Brief -> Scan the entries below. List each line with "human".

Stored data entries
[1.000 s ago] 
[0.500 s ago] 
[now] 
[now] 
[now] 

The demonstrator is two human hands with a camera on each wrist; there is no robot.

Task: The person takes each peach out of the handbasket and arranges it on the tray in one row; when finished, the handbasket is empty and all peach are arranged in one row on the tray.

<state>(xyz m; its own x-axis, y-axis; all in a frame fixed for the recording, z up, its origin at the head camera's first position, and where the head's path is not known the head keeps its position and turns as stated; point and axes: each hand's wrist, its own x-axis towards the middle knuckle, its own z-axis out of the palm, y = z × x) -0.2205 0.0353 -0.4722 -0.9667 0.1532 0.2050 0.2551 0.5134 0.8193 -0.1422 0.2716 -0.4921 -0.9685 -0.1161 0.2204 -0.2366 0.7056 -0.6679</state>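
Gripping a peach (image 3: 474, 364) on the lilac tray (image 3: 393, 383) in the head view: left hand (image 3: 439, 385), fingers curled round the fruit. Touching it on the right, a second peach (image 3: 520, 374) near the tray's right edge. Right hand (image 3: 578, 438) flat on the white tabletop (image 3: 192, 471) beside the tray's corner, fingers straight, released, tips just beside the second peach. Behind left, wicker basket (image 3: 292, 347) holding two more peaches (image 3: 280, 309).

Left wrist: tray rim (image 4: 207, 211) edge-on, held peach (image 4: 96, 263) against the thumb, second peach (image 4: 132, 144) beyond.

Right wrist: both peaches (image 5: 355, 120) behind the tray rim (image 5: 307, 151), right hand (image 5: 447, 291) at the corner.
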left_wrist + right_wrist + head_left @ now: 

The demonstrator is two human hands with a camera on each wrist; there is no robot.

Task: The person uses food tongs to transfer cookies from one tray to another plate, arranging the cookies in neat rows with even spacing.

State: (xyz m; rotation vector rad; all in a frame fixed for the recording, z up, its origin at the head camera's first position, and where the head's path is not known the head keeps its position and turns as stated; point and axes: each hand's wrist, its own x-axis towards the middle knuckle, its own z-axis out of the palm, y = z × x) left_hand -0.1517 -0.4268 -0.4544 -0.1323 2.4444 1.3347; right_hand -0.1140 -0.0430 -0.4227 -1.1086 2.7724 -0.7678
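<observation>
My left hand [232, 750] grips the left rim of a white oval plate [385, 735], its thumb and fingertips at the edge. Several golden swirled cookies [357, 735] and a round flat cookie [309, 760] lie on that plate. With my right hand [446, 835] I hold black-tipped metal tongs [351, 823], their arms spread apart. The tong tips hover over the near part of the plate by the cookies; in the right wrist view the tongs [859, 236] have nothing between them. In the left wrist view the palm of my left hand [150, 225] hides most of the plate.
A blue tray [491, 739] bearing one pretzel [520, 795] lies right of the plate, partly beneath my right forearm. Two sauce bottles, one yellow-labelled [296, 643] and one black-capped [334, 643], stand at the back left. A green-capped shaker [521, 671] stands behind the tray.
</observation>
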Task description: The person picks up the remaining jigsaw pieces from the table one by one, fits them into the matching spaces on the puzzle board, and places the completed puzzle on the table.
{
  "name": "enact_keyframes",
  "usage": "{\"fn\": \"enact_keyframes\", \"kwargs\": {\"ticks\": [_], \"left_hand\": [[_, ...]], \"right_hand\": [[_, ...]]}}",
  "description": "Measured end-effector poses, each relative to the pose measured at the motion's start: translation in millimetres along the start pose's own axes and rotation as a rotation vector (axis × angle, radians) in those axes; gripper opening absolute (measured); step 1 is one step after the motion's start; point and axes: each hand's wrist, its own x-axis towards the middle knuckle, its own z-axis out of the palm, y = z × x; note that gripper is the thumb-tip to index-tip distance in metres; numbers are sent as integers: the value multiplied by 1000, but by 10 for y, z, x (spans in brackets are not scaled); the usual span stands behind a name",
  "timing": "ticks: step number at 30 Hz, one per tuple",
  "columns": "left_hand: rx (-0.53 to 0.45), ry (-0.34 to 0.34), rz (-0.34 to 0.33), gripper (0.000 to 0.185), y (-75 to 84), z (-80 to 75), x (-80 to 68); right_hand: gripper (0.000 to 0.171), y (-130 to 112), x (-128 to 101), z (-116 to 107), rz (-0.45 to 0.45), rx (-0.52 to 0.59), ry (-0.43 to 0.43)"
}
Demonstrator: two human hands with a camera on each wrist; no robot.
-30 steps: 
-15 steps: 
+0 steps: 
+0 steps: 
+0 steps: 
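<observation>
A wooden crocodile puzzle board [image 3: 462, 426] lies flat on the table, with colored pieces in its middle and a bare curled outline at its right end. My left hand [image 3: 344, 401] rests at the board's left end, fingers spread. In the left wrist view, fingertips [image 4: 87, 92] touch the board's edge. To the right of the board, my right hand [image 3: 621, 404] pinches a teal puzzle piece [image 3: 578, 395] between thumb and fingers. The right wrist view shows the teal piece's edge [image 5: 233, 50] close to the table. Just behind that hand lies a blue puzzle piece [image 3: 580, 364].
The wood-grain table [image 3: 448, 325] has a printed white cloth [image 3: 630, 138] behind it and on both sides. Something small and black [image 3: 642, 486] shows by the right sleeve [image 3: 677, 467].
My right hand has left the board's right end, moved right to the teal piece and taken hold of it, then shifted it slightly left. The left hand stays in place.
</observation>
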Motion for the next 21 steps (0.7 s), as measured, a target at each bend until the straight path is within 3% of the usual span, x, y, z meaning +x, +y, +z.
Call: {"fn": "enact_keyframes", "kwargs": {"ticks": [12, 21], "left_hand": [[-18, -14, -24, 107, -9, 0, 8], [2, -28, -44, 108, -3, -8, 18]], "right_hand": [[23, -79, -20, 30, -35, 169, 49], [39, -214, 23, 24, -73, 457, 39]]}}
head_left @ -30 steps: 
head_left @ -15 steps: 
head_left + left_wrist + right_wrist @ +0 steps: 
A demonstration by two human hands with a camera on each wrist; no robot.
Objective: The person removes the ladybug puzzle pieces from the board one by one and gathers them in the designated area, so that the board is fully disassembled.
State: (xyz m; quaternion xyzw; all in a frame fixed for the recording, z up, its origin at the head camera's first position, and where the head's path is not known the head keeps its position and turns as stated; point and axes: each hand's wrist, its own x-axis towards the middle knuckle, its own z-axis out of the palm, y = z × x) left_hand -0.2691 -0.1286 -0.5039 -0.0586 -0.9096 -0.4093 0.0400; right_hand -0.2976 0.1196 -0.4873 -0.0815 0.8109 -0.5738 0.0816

Task solution ->
The demonstrator is two human hands with a camera on each wrist; there is no robot.
The demonstrator is two human hands with a camera on each wrist; there is no robot.
Demonstrator: two human hands with a camera on each wrist; no robot.
A demonstration by two human hands with a camera on each wrist; no robot.

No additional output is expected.